Buongiorno Lovers, questo libro l’ho scelto e l’ho voluto leggere non pensando che fosse la narrazione di una storia vera. E’ un libro che ho letto in apnea, sempre con il fiato trattenuto, con il pensiero rivolto a quello che sarebbe potuto accadere ai protagonisti nella pagina successiva. E’ un libro che parla di sofferenza, non solo fisica, di speranza e soprattutto di Amore, quello con la A maiuscola, quello che ti dà la forza di andare avanti nonostante le difficoltà, quello che ti fa credere che ce la puoi fare nonostante la malvagità che ti circonda. 

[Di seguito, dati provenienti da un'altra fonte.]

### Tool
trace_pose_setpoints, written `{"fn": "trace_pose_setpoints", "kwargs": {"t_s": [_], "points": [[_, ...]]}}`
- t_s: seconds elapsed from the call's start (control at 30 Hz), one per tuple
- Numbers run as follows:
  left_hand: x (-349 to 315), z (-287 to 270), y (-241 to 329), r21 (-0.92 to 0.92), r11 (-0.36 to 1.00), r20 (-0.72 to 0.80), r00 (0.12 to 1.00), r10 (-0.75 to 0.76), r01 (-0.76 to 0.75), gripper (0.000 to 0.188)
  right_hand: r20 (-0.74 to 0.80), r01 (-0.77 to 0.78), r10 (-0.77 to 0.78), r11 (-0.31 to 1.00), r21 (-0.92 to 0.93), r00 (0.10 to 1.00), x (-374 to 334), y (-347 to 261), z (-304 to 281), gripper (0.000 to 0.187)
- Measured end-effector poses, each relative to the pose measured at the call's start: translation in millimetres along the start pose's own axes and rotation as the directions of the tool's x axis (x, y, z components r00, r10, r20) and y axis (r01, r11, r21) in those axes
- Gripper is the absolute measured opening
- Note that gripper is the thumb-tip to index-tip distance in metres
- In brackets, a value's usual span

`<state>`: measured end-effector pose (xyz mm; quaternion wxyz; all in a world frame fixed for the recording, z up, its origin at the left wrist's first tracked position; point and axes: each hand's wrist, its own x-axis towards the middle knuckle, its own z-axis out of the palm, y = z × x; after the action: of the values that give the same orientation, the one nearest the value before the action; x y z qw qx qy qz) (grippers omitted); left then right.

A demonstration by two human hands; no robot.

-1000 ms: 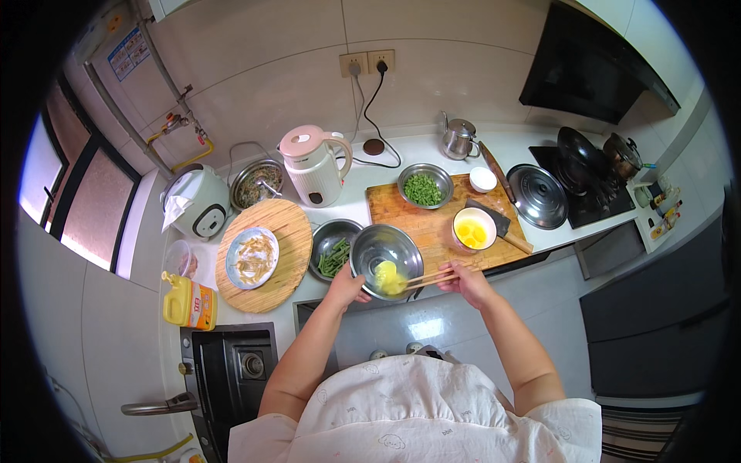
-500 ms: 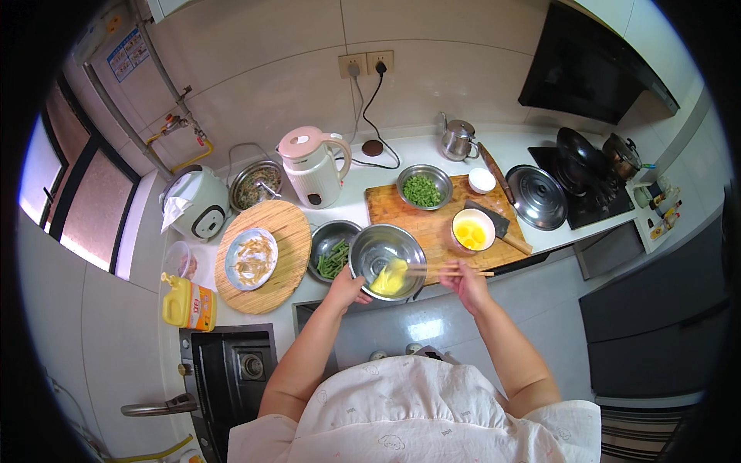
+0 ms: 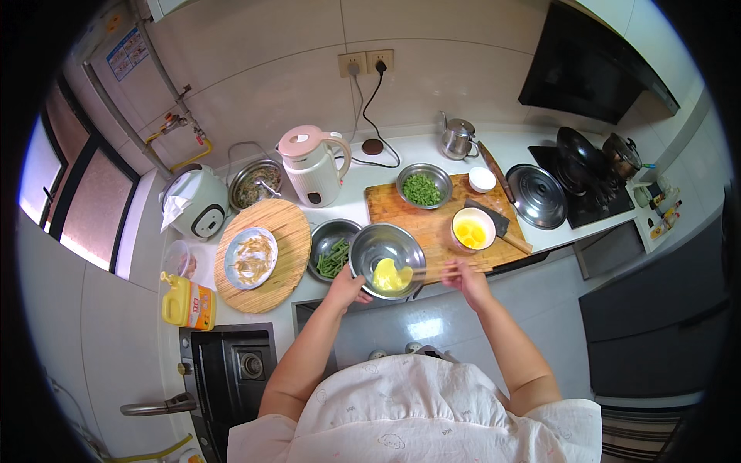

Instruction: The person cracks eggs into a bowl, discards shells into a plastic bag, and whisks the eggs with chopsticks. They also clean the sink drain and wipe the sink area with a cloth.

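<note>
My left hand (image 3: 349, 288) grips the lower left rim of a steel mixing bowl (image 3: 378, 245), which is tilted toward me at the counter's front edge. Yellow beaten egg (image 3: 387, 275) lies in its lower part. In my right hand (image 3: 468, 282) are wooden chopsticks (image 3: 436, 272), blurred by motion, their tips in the egg. Just beyond that hand, a white bowl (image 3: 487, 224) with egg yolks in it stands on the wooden cutting board (image 3: 384, 199). A cleaver (image 3: 494, 221) lies partly behind this bowl. Left of the mixing bowl, another steel bowl (image 3: 322, 231) holds cut green beans (image 3: 334, 258).
Chopped greens fill a steel bowl (image 3: 424, 187) on the board. A plate of pale strips (image 3: 251, 258) rests on a round wooden board (image 3: 290, 278). Behind stand a pink-lidded kettle (image 3: 315, 166) and a rice cooker (image 3: 197, 202). The sink (image 3: 231, 332) is at left, the stove (image 3: 594, 202) at right.
The chopsticks have swept through the egg and are now more blurred. The egg has shifted and pooled lower in the bowl. My left hand stays on the rim.
</note>
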<state>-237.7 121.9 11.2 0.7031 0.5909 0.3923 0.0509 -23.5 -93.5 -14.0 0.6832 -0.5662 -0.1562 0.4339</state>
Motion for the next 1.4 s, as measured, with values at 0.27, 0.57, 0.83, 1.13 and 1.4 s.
{"fn": "trace_pose_setpoints", "kwargs": {"t_s": [0.27,0.57,0.83,1.13,1.4], "points": [[-1,-5,2,0.033,0.999,0.012,1.000,-0.012,0.011,0.053,0.080,-0.016,0.035,0.973,-0.229,0.996,15,-40,0,0.030],[1,-8,-5,-0.002,1.000,0.005,1.000,-0.012,0.012,0.052,0.072,-0.080,0.086,0.993,-0.084,0.994,6,-28,8,0.033],[0,-5,-8,-0.050,0.999,0.004,1.000,-0.015,0.015,0.053,0.005,-0.052,0.051,0.996,0.067,0.999,2,7,9,0.034],[8,-6,-14,-0.041,0.997,0.042,0.997,-0.061,0.063,0.052,0.036,-0.056,0.055,0.998,0.021,0.998,-13,-6,16,0.034],[24,4,-32,-0.218,0.969,0.081,0.991,-0.103,0.119,0.048,-0.036,0.335,-0.382,0.848,-0.411,0.923,-40,-62,77,0.024]]}}
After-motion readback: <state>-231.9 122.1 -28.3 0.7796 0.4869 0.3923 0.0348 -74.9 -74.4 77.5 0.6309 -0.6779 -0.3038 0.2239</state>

Fuori” non esiste più. C’è solo “qui”. 

Lale è un giovane uomo ottimista quando inizia il suo viaggio verso Auschwitz, un viaggio da volontario sacrificale, intrapreso per tenere al sicuro la famiglia. Una volta arrivato a destinazione si rende conto che per sopravvivere a quell’inferno deve trovare un lavoro fisicamente non troppo faticoso e che gli permetta di avere dei “bonus”. Così quando Pepan gli propone di aiutarlo, accetta di diventare Tatowierer. Questo non è un lavoro facile: veder sfilare tutte quelle persone, marchiarle con un numero che toglie loro la dignità del nome e infliggere dolore fa soffrire Lale ma è questo lavoro che gli fa incontrare Gita e nell’attimo in cui i loro occhi si incontrano, lui capisce che deve fare il possibile per proteggerla e farla uscire da quel campo di concentramento.  

Per noi ci sarà un domani. Quando sono arrivato qui ho giurato a me stesso di sopravvivere a quest’inferno. Sopravvivremo e ci costruiremo una vita in cui saremo liberi di baciarci quando vogliamo e di fare l’amore quando ci va.” 

 Gita è molto introversa, riservata e pessimista e pensa che da Auschwitz non uscirà mai. Quando inizia a “frequentare” Lale non gli racconta praticamente nulla di sé: non il cognome o il paese di provenienza, solo il suo nome. Questo perché pensa che non ci sia un futuro per lei fuori dal campo e perché il suo passato è solo uno scomodo ricordo di quella vita che non potrà più avere. Solo quando il destino li allontana lei troverà la forza di urlargli il suo cognome, con la speranza che Lale riuscirà in qualche modo a trovarla. 

Qualcosa appena fuori dal sentiero cattura il suo sguardo: un lampo di colore. Un fiore, un unico fiore, che si agita nella brezza. Petali rosso sangue attorno a un cuore nero corvino.” 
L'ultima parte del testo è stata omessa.